Comment by danielhanchen

9 hours ago

We made Unsloth Studio which should help :)

1. Auto best official parameters set for all models

2. Auto determines the largest quant that can fit on your PC / Mac etc

3. Auto determines max context length

4. Auto heals tool calls, provides python & bash + web search :)

Yea, I actually tried it out last time we had one of these threads. It's undeniably easy to use, but it is also very opinionated about things like the directory locations/layouts for various assets. I don't think I managed to get it to work with a simple flat directory full of pre-downloaded models on an NFS mount to my NAS. It also insists on re-downloading a 3GB model every time it is launches, even after I delete the model file.

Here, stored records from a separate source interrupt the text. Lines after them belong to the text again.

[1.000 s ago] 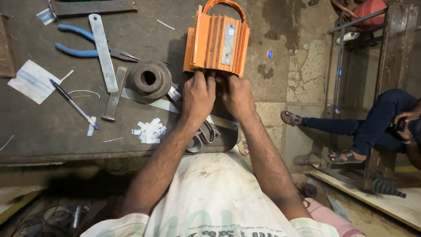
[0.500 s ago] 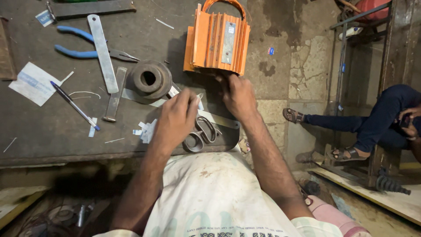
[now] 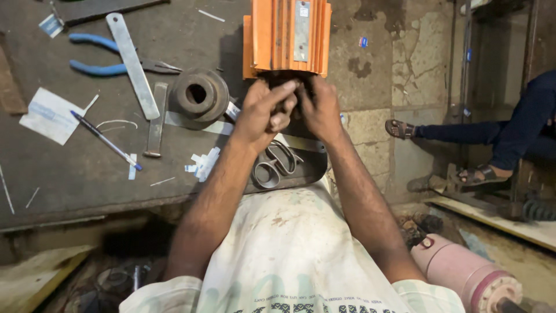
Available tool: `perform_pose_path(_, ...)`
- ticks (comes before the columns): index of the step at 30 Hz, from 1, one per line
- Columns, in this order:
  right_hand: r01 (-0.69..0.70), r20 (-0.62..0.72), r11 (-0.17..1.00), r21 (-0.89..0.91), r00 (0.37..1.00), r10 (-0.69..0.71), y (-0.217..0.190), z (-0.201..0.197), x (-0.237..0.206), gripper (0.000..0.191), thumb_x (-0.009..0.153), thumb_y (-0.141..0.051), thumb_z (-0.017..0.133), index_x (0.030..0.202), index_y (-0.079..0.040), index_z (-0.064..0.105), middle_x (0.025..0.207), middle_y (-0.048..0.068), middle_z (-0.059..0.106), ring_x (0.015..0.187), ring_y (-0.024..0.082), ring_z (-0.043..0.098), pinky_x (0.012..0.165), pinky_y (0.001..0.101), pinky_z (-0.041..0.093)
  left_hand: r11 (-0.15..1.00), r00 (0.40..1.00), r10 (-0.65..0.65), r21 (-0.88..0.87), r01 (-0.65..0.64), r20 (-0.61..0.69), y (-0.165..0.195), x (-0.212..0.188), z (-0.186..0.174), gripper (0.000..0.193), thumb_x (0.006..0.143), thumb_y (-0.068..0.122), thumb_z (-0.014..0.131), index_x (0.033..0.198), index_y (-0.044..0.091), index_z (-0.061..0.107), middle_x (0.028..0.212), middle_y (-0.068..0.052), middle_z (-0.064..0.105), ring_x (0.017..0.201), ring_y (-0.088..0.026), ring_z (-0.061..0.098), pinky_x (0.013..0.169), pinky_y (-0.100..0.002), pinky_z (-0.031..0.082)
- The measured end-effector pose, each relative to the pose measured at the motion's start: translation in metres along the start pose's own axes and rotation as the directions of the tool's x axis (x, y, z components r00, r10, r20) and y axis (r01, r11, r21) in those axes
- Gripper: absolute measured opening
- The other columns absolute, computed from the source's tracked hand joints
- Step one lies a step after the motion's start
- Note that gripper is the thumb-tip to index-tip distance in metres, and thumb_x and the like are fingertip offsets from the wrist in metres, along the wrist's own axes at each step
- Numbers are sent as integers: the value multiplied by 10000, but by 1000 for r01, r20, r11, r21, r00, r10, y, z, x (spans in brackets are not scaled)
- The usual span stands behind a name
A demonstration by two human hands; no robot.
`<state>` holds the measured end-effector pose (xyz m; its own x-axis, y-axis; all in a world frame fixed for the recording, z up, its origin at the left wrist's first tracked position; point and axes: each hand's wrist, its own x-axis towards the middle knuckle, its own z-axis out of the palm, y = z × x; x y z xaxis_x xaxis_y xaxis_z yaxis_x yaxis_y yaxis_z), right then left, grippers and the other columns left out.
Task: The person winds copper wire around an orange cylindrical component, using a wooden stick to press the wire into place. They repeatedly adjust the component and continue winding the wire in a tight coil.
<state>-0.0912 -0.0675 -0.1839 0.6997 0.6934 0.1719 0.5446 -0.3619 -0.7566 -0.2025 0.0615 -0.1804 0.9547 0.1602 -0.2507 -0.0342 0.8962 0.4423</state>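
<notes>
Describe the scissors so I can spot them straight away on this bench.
Start at the orange finned motor housing at the top of the dark workbench. Come down past both hands to the bench's near edge: the scissors lie there between the forearms. Their two grey loop handles mark them out from the blue-handled pliers.

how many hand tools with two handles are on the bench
2. Blue-handled pliers lie at the upper left, under a flat metal strip. Scissors lie at the bench's near edge, under the left forearm. Others may be hidden.

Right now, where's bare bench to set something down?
Free: the dark bench between the pen and its near edge, and the stone slab right of the orange motor housing. Crowded: around the pliers, metal ring, scissors and both hands.
</notes>
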Motion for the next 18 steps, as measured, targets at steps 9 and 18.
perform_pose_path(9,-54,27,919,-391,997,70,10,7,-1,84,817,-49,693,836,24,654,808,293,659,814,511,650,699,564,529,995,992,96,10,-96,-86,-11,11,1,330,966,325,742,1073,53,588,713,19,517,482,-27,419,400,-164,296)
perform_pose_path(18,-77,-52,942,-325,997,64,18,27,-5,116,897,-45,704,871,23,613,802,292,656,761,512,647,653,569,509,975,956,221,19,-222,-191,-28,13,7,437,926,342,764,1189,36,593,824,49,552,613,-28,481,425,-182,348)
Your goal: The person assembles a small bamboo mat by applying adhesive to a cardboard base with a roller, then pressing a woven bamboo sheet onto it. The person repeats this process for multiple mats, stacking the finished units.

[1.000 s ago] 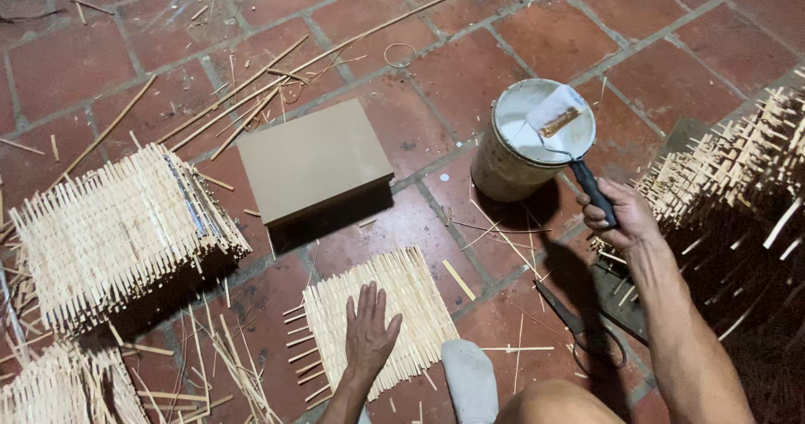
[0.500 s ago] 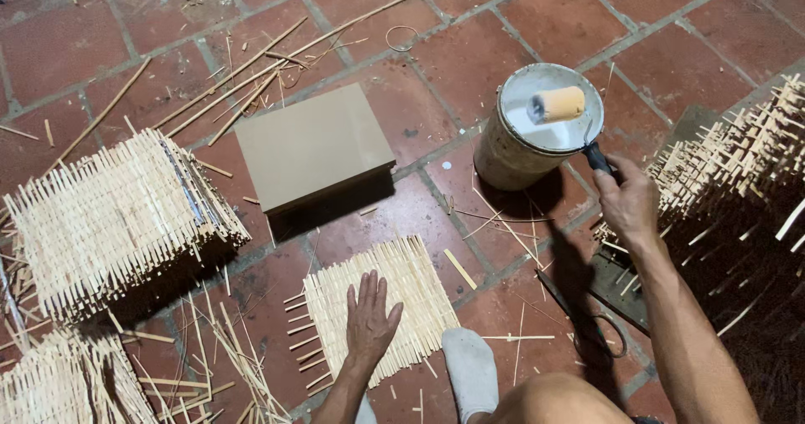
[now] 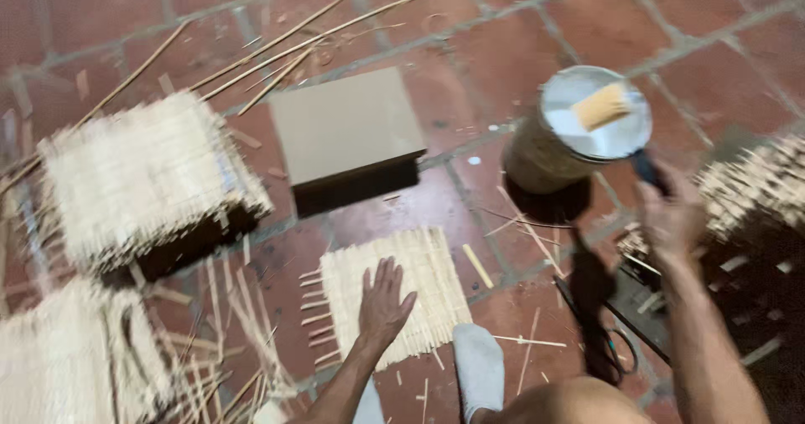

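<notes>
Motion is blurring the whole view. Beside the can (image 3: 579, 135), the right hand (image 3: 671, 218) is hiding the roller's handle (image 3: 647, 169).

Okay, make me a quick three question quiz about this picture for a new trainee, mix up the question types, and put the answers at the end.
1. True or false: the left hand lies flat on the woven mat.
2. What does the right hand hold? A) scissors B) the handle of a small paint roller C) a bamboo stick
3. Fill in: the roller sits over the open top of the round ____.

Key:
1. True. The palm is down with fingers spread on the mat on the tiled floor.
2. B.
3. Can. It holds a pale liquid, and the flat box stands to its left in the picture.
</notes>
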The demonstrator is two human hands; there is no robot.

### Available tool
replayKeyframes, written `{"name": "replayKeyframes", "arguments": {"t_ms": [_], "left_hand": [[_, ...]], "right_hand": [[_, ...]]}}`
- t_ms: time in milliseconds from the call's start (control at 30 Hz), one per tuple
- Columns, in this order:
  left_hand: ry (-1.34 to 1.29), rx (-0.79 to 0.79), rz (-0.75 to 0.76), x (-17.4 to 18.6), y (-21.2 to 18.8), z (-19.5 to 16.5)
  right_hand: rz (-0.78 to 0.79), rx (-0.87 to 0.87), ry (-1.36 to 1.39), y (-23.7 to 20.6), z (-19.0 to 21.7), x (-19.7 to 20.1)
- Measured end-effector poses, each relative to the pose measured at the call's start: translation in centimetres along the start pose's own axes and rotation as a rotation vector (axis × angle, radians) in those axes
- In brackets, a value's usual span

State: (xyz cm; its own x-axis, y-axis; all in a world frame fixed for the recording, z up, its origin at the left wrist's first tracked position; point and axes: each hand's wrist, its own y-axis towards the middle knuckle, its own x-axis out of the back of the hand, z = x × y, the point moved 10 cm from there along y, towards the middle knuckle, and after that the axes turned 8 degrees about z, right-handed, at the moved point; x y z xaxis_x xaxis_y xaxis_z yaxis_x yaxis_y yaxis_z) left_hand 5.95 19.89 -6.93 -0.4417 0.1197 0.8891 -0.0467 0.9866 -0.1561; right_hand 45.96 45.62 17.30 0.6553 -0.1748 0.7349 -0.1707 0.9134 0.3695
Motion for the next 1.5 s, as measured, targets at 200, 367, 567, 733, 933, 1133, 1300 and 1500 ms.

I probably have to just sit down and do some Googleing/searching in order to rein the software in and get it to work the way I want it to on my system.

Sadly doesn't support fine tuning on AMD yet which gave me a sad since I wanted to cut one of these down to be specific domain experts. Also running the studio is a bit of a nightmare when it calls diskpart during its install (why?)

I applaud that you recently started providing the KL divergence plots that really help understand how different quantizations compare. But how well does this correlate with closed loop performance? How difficult/expensive would it be to run the quantizations on e.g. some agentic coding benchmarks?

Thanks for that. Did you notice that the unsloth/unsloth docker image is 12GB? Does it embed CUDA libraries or some default models that justifies the heavy footprint?